- Work to be completed: In the material below, find the line with "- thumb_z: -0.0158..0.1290" and the line with "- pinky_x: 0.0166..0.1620", then output those two lines and every line between them, exactly.

----------

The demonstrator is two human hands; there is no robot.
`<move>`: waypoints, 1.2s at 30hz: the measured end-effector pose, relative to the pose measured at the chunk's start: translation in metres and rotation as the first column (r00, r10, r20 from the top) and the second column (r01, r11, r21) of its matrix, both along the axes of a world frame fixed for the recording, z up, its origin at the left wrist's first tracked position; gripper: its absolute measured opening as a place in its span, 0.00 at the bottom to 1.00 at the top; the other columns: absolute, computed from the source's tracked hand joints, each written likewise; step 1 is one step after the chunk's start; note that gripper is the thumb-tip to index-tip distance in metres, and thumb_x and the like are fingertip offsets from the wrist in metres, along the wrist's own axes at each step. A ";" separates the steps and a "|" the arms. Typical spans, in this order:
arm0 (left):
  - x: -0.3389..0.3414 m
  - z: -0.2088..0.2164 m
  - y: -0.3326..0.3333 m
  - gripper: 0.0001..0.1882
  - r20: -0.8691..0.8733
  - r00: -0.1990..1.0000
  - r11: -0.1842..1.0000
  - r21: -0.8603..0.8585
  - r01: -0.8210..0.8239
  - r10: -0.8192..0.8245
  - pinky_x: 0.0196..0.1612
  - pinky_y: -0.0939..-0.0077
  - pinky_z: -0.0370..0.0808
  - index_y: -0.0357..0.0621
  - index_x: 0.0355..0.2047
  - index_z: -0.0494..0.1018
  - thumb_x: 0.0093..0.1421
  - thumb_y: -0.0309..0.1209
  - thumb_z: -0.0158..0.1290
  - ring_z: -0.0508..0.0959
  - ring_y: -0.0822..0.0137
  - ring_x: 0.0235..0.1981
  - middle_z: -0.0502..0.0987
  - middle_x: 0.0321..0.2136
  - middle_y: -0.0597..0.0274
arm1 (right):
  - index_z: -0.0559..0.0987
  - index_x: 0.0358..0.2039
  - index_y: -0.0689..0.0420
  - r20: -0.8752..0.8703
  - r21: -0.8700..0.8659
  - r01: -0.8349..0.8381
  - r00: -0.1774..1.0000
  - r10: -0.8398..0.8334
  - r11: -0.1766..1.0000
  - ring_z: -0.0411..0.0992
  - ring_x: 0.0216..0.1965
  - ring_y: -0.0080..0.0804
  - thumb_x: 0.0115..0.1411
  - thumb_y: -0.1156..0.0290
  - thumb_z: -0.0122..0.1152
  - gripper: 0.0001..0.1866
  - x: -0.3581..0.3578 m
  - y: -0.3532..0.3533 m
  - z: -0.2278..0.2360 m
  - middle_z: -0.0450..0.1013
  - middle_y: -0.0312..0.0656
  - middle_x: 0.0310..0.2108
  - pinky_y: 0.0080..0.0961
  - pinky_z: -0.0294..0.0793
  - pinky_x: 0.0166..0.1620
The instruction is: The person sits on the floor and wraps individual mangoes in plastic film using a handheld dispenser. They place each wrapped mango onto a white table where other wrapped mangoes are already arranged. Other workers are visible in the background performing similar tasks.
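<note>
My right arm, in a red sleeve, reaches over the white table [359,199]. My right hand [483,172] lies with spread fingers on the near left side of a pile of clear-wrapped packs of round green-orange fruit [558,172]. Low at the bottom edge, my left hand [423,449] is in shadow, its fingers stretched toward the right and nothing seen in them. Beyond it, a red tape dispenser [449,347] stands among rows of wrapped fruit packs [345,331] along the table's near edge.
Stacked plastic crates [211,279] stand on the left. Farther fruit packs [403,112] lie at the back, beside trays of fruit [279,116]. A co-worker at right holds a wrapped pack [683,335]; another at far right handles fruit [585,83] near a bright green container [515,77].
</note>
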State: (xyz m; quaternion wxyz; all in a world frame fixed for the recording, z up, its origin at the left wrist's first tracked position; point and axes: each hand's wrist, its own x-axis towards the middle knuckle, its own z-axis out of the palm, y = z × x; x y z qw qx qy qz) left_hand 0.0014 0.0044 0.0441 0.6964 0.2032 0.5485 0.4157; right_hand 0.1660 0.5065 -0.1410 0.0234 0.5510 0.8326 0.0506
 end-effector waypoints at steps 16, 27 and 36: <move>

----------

- Result below:
  - thumb_z: -0.0158..0.1290
  - ring_z: -0.0508..0.0959
  - ring_y: -0.0822..0.0137
  - ring_x: 0.0235..0.1981
  - middle_z: -0.0502..0.0987
  - middle_x: 0.0321..0.2136
  - middle_y: -0.0597..0.0274
arm1 (right):
  - index_z: -0.0559..0.0987
  - index_x: 0.0358..0.2039
  - index_y: -0.0689..0.0420
  - r20: -0.8752..0.8703
  - r21: -0.8700..0.8659
  - r01: -0.8349..0.8381
  - r00: -0.1774..1.0000
  - r10: -0.8398..0.8334
  - r11: -0.1766..1.0000
  - ring_z: -0.0411..0.0992
  - ring_x: 0.0216..0.1965
  - ring_y: -0.0080..0.0804
  - thumb_x: 0.0115..0.1411
  - thumb_y: -0.1156..0.0290
  - thumb_z: -0.0122..0.1152
  - gripper: 0.0001..0.1866
  - x: -0.3581..0.3578 m
  - y: -0.3532..0.3533 m
  - z: -0.2278..0.2360 m
  - middle_z: -0.0450..0.1013
  - middle_y: -0.0312..0.0656
  - middle_x: 0.0310..0.2108
  - pinky_y: 0.0080..0.0961
  - pinky_z: -0.0294..0.0793
  - pinky_x: 0.0166..0.1620

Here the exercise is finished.